Dari bola mata semua dusta bicara. Dari bola mata kejahatan jadi pesona.
"Keluarkan bola matamu, kau akan selamat."
Aku tak habis pikir. Mengapa bola mata disebut pemantik segala dusta. Dari bola mata semua kejahatan bermula. Sementara yang mengatakan itu adalah orang yang buta sejak lahirnya.
"Aku tak punya mata, namun aku punya telinga. Aku mendengar bisik-bisik sebuah kejahatan mulai direncanakan. Aku ikut dalam konspirasi penyebab kenatian."
Sebuah pengakuan mengejutkan.
"Kau telah melakukan apa?" kataku.
Dia hanya diam. Kebiasaan penjahat menghindari saling tatap mata. Aku yakin pasti ada dusta. Tapi bagaimana bisa? Ia buta sejak lahirnya. Dari mana dia tahu kalau berdusta harus menghindari saling tatap?

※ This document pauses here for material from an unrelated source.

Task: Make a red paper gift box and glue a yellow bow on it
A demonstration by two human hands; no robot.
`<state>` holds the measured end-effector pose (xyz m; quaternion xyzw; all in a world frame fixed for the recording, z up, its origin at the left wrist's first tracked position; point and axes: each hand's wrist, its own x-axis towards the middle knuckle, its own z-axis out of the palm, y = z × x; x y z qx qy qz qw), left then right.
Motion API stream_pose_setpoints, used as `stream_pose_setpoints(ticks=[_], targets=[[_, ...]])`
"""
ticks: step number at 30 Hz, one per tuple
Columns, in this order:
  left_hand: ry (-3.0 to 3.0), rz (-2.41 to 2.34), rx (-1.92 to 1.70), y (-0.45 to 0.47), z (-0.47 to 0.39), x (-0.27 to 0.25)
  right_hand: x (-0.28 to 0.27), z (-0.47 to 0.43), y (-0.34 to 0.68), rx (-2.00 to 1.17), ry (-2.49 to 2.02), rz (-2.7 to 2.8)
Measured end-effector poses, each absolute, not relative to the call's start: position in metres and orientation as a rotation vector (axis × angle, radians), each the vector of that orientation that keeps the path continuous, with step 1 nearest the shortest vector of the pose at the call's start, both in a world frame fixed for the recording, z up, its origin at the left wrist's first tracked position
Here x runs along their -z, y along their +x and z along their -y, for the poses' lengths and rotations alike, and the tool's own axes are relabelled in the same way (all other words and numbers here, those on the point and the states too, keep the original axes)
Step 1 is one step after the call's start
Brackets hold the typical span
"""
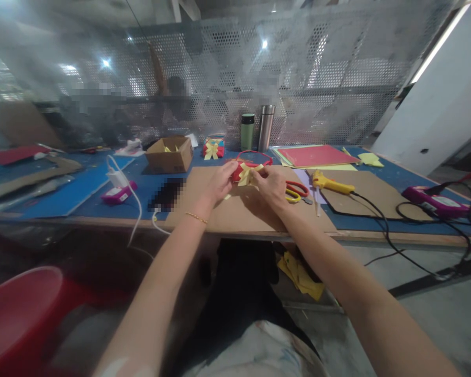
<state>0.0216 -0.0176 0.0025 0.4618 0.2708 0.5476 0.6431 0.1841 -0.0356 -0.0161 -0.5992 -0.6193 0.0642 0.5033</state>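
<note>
My left hand (223, 180) grips the left side of a small red bag (237, 172) with a thin looped red handle (255, 152). A pale yellow bow (246, 175) sits on the bag's front. The fingers of my right hand (271, 184) are pinched on the right side of this bow. Both hands are just above a brown cardboard sheet (235, 212). Right beside my right hand lie scissors (294, 195) with red and yellow handles. Fingers cover much of the bag.
A yellow glue gun (332, 183) with a black cord rests on another cardboard piece (372, 193) at right. Behind stand a cardboard box (169, 159), a red-and-blue item with a yellow bow (213, 148), a green bottle (247, 133), a steel flask (266, 130) and red sheets (316, 155).
</note>
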Motion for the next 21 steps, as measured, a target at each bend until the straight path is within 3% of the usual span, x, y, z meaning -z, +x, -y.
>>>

Dan benar-benar terjadi. Beberapa kali kejahatannya diketahui. Beruntungnya bukan polisi. Coba saja jika aparat keamanan menemukan. Tak ada celah untuknya selamat dari jeratan kejahatan.
"Benar, Bang. Aku tak berbuat apa-apa. Aku hanya mengikuti naluriku," katanya.
Aku tetap tak percaya atas pengakuannya. Gerak geriknya sulit ditebak. Seperti seorang yang buta, aku urai perlahan kejadian yang telah menimpanya.
Keluarga mengurungnya dalam sebuah pondok di belakang rumah. "Dia akan melakukan kejahatan, makanya kami kurung. Tenang saja. Jika diberi makan. Dia tak akan mati," kata ayahnya suatu ketika.
Sempat beberapa kali aku mengunjunginya. Dari rangkain kalimat yang sempat terlontar dari mulutnya aku susun catatan. Kukait-kaitkan. Seperti orang buta yang meraba-raba jarum dalam tumpukan jerami. Kejahatan apa yang telah ia lakukan?
Ayahnya mengatakan, "Jika dia bebas berkeliaran. Akan menyulitkan keluarga. Dan akan memuat orang tua malu."
Ibunya suatu ketika, sambil menangis juga bercerita, "Aku dahulu tak pernah berpikir akan memiliki akan seperti dia. Bermimpi pun tak berani. Â Kejahatannya tak mungkin terampuni."
Apa yang terjadi?
Dengan membawa cokelat aku datang lagi ke pondok penjaranya. Dia ternyata pernah mendengar iklan dari suara televisi tetangga. Kalau cokelat dapat menenangkan pikiran. Diraihnya cokelat. Dimakannya dengan lahap.
Dan sebuah pengakuan mengejutkan. Aku yakin kali ini dia jujur padaku.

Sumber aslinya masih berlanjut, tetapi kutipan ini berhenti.